* Goal of the exercise
Lines that contain "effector" are to be copied from the material, every one of them.

* Given data
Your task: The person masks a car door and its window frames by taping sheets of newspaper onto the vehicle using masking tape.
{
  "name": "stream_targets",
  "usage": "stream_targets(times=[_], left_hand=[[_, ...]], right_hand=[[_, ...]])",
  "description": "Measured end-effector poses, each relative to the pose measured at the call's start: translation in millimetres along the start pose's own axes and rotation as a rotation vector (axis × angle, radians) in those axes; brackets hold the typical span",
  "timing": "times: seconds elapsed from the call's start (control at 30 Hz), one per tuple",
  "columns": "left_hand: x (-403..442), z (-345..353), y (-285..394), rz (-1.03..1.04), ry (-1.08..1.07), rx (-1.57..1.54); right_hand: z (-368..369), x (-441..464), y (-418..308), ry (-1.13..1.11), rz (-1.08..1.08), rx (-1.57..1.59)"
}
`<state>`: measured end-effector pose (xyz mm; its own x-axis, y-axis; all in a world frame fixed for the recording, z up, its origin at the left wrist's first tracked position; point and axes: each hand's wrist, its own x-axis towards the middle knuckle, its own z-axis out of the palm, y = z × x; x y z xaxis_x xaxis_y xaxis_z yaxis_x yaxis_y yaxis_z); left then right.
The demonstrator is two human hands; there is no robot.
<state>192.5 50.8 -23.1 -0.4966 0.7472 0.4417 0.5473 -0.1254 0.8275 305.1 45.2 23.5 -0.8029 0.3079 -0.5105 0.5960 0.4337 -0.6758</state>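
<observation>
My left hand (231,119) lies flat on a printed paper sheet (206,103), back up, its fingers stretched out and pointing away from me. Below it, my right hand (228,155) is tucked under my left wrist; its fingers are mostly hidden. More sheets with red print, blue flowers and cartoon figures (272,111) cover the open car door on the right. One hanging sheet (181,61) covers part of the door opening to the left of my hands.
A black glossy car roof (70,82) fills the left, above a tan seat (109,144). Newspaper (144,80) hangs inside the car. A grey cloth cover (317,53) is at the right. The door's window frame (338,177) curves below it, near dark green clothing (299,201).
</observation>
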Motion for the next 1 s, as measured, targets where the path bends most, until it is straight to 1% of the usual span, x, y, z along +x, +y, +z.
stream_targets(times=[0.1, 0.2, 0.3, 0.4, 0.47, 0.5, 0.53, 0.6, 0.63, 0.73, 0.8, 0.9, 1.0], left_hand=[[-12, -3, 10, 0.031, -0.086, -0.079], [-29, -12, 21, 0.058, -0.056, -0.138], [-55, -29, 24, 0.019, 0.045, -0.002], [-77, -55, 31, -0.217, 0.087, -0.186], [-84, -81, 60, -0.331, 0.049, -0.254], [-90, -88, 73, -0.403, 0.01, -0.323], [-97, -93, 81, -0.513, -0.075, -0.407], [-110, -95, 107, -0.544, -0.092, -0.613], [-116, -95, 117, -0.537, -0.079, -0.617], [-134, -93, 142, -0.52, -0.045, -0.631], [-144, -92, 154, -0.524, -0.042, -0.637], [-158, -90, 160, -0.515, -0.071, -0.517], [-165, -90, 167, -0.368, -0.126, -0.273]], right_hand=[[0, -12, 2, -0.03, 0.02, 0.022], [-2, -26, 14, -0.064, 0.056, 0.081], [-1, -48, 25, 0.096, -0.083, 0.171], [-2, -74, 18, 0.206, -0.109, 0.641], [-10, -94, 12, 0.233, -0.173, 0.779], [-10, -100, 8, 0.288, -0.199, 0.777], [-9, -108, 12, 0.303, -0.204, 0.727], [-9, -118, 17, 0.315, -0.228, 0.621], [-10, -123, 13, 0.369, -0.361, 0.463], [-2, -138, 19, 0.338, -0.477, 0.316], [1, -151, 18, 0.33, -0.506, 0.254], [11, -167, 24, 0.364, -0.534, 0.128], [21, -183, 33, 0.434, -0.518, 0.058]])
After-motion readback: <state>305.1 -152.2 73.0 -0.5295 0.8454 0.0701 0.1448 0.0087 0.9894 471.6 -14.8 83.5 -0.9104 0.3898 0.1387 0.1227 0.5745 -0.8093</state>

* Expected answer
  "description": "Measured end-effector poses, each relative to the pose measured at the call's start: translation in millimetres along the start pose's own axes and rotation as a rotation vector (axis × angle, radians) in those axes; brackets hold the typical span",
`<state>`: measured end-effector pose (xyz mm; its own x-axis, y-axis; all in a world frame fixed for the recording, z up, its origin at the left wrist's first tracked position; point and axes: each hand's wrist, its own x-axis towards the middle knuckle, its own z-axis out of the palm, y = z × x; x y z xaxis_x xaxis_y xaxis_z yaxis_x yaxis_y yaxis_z); left then right.

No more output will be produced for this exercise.